Cedric le había metido el pene entero en el ano hasta el fondo, y empezó a moverlo dentro suyo hacia atrás y hacia adelante mientras le eyaculaba adentro, dándole más y más nalgadas.
Cuando por fin acabó, Cedric salió de ella y se limpió el miembro con la varita.

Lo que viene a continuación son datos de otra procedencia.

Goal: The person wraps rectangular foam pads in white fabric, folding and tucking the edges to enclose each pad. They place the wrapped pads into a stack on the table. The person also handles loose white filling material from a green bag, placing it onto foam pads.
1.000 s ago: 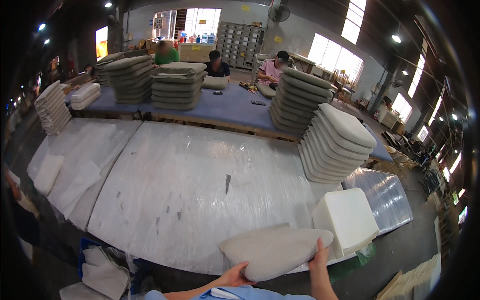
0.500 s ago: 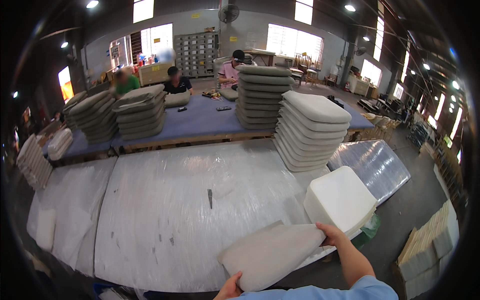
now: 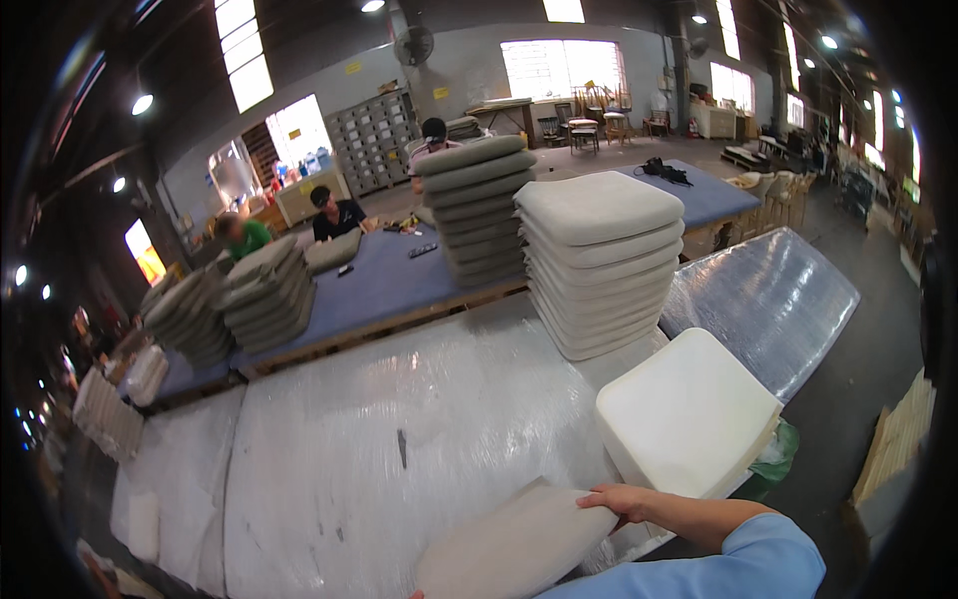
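Observation:
A flat, light beige fabric cushion cover (image 3: 514, 544) lies slanted over the near edge of the plastic-wrapped table. My right hand (image 3: 617, 502) is closed on its right end, thumb and fingers at the edge. Only a fingertip of my left hand (image 3: 416, 595) shows at the lower edge, against the cover's near left corner; the rest is out of view. Just beyond my right hand sits a stack of white foam seat pads (image 3: 689, 409). Behind that rises a tall stack of pale upholstered seat cushions (image 3: 604, 270).
The wrapped table (image 3: 329, 439) carries a dark strip mark. A blue-topped table (image 3: 384, 260) behind holds stacks of grey-green cushions (image 3: 479, 210). Several people work there, one in a dark shirt (image 3: 337, 215). A wrapped panel (image 3: 763, 299) and a green bag (image 3: 778, 454) are at the right.
The view has turned right and tilted, so the stacks appear shifted. The cover and both hands sit lower in view, and my left hand has nearly left the picture.

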Motion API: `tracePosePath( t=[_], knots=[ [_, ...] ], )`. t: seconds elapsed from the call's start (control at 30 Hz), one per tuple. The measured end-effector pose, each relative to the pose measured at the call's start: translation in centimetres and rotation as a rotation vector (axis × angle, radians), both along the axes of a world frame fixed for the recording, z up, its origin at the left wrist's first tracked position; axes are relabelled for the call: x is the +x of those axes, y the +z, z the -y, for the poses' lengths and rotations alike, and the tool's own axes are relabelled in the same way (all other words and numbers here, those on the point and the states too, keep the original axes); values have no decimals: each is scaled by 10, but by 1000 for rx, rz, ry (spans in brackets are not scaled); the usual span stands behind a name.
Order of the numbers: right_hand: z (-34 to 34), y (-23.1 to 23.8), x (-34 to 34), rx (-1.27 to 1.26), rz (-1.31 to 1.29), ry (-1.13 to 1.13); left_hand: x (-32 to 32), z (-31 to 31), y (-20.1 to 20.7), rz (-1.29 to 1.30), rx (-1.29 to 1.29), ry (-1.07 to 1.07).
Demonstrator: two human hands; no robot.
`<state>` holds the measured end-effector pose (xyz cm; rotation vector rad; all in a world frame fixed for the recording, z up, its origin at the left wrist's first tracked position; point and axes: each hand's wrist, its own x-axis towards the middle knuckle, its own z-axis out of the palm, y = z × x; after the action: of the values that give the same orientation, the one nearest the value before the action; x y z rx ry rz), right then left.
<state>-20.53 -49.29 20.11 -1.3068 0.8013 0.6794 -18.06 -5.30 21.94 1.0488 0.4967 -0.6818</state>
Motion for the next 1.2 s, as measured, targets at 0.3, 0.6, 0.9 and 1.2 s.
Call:
tracePosePath(
  t=[0.3, 0.6, 0.9, 1.2],
  knots=[
    [152, 75, -17, 135, 781, -358, 56, 138, 102, 387, 93, 35],
    [371, 194, 37, -179, 1463, -664, 245, 416, 231, 941, -180, -337],
    [571, 298, 177, -326, 1210, -805, 397, 636, 300, 968, -165, -375],
    [608, 213, 262, -1170, 1060, -997, 396, 720, 175, 1056, 204, -58]
  ],
)
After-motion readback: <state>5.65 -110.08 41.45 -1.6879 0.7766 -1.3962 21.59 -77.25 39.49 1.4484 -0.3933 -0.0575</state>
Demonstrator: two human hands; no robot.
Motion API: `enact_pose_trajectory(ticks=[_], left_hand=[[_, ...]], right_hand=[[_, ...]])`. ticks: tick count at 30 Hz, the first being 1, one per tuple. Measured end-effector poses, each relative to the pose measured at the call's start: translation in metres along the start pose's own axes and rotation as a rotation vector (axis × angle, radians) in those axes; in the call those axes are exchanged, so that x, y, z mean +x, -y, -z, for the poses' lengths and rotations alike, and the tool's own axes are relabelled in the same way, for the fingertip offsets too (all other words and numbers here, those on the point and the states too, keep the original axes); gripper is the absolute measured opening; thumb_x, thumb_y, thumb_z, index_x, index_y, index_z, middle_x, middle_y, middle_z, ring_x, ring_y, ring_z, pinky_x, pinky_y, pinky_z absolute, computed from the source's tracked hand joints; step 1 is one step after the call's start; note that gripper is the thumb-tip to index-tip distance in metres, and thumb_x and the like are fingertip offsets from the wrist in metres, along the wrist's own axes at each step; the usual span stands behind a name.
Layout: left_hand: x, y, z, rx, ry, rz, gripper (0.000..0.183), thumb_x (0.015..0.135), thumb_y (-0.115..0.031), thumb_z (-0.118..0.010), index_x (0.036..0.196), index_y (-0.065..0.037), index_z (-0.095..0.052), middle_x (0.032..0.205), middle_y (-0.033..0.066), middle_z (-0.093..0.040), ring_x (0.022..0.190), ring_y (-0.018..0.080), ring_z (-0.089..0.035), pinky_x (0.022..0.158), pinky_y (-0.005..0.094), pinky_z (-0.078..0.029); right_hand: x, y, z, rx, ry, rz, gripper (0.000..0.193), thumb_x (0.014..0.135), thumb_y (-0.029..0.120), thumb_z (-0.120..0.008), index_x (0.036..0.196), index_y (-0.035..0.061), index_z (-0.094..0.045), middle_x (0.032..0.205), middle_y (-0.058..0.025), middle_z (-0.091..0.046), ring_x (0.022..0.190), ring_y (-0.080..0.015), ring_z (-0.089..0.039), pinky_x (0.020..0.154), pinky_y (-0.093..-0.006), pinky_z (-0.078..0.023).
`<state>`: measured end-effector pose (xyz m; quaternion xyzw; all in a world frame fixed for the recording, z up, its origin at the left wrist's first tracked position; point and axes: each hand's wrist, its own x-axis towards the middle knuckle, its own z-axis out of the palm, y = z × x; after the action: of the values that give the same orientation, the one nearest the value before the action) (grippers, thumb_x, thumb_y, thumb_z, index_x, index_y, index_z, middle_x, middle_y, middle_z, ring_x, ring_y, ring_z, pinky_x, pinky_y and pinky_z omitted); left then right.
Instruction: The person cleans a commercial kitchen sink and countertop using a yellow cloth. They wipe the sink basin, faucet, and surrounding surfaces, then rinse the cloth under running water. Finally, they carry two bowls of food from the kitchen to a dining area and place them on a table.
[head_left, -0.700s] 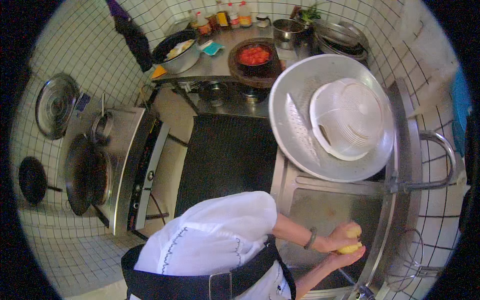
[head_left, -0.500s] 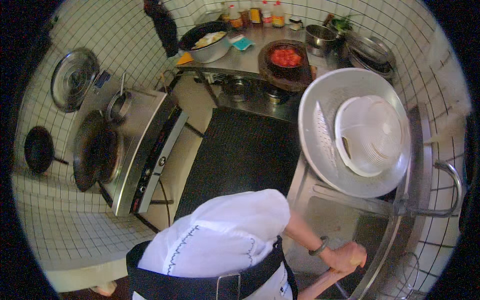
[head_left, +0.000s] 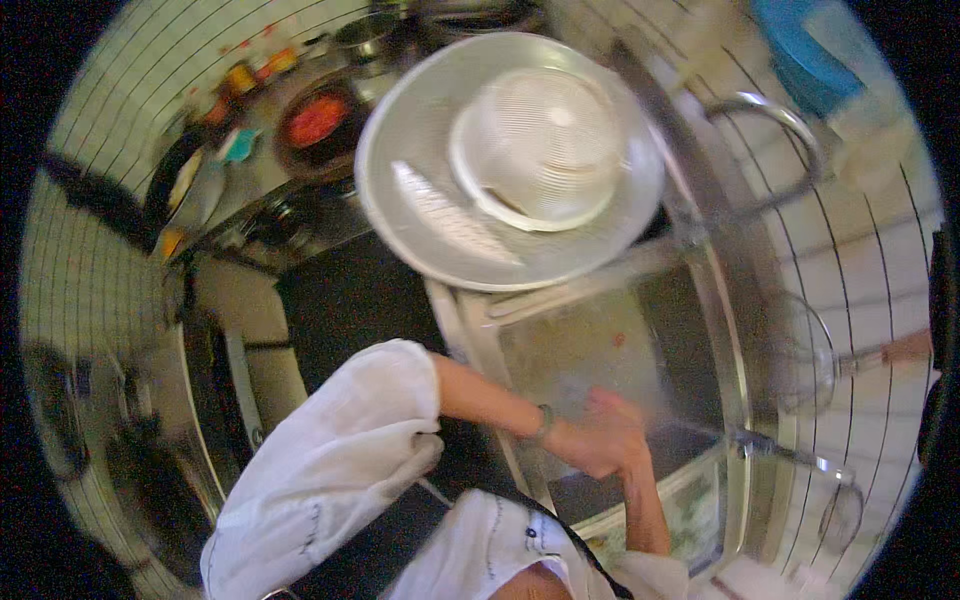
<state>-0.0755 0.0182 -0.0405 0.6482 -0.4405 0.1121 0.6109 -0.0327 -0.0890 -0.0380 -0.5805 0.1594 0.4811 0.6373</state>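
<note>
Over the metal sink (head_left: 560, 345), my left hand (head_left: 585, 447) and my right hand (head_left: 628, 428) are together, overlapping and smeared by motion. Their fingers cannot be made out clearly, nor whether anything lies between them. A bracelet (head_left: 543, 422) circles my left wrist, below a white sleeve (head_left: 350, 420). Close to the hands on the right is a metal tap (head_left: 785, 455), with a blurred streak like water running from its tip toward them. A small reddish bit (head_left: 619, 340) lies in the sink beyond my hands.
A wide metal basin (head_left: 400, 225) rests across the sink's far end, holding an upturned white ribbed basket (head_left: 560, 130) and a pale perforated piece (head_left: 450, 215). Chopped red food (head_left: 315, 120) sits on the far counter. A curved metal pipe (head_left: 800, 130) stands at right.
The view has swung to the right and down. My hands, lower right before, now show nearer the middle, and both forearms are visible over the sink.
</note>
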Motion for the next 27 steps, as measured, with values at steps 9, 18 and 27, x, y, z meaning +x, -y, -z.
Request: enact_pose_trajectory(ticks=[9, 18, 27], left_hand=[[0.025, 0.028, 0.004, -0.033, 0.055, -0.063, 0.015, 0.08, -0.014, -0.06, 0.093, -0.007, -0.064, 0.093, 0.0111, -0.059, 0.094, 0.0294, -0.055, 0.085, 0.0411, -0.044], [0.058, 0.052, 0.045, -1.334, -0.13, 1.131, 0.052, 0.093, -0.039, -0.049, 0.132, -0.007, -0.041, 0.129, 0.0066, -0.05, 0.111, 0.0233, -0.054, 0.091, 0.0379, -0.047], [0.069, 0.054, 0.058, -1.162, -0.32, 1.079, 0.037, 0.091, -0.024, -0.055, 0.12, -0.002, -0.051, 0.116, 0.0089, -0.059, 0.104, 0.0205, -0.059, 0.092, 0.0341, -0.047]], right_hand=[[-0.005, -0.022, 0.06, 0.39, 0.082, 0.426, 0.046, 0.088, 0.033, -0.054, 0.124, 0.0059, -0.046, 0.099, -0.0042, -0.057, 0.087, -0.0176, -0.056, 0.079, -0.0317, -0.049], [-0.059, 0.071, 0.031, 0.315, -0.237, 1.091, 0.061, 0.092, 0.026, -0.051, 0.143, 0.0077, -0.024, 0.14, -0.0157, -0.038, 0.127, -0.0221, -0.038, 0.104, -0.0345, -0.032], [-0.069, 0.052, 0.039, -0.453, -0.847, 0.823, 0.052, 0.098, 0.035, -0.031, 0.146, 0.0225, -0.016, 0.128, -0.0165, -0.052, 0.107, -0.0267, -0.058, 0.087, -0.0358, -0.046]])
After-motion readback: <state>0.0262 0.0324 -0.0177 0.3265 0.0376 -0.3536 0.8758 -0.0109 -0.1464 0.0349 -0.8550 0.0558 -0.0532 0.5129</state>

-Vaya que tenías el culo sucio, Parkinson -dijo, lanzando un suspiro-. Bien, ya les he dado una lección. Me voy de aquí.
-¡¿A dónde vas?! -chilló Pansy, siguiéndolo con la mirada, atada con fuerza con esas sogas a la mesa-. ¿Vas a dejarnos aquí?
-Ustedes iban a follarme y matarme, ¿no dijeron eso? -dijo él, frunciendo el ceño en su atractivo rostro-. Pues yo ya me los follé y los mordí. Ah, olvidé decirte, Pansy. Para no convertir a mis víctimas en vampiros, estoy usando un veneno que se pone en los colmillos… es como el veneno de basilisco, para que te des una idea. Por eso es que, como te dije hace un rato, en vez de convertirte en vampiresa vas a morir. Porque el veneno ya está en tus venas, y en las de ellos, y en unos… -consultó su reloj-, diez minutos habrá hecho efecto. Bueno, que descansen en paz -les sonrió a los tres-. Me voy a llevarle esto a Potter -les enseñó la espada de Gryffindor, que sostenía en la mano-. Buen sexo, por cierto.
Cedric les guiñó un ojo y se marchó de allí con una sonrisa.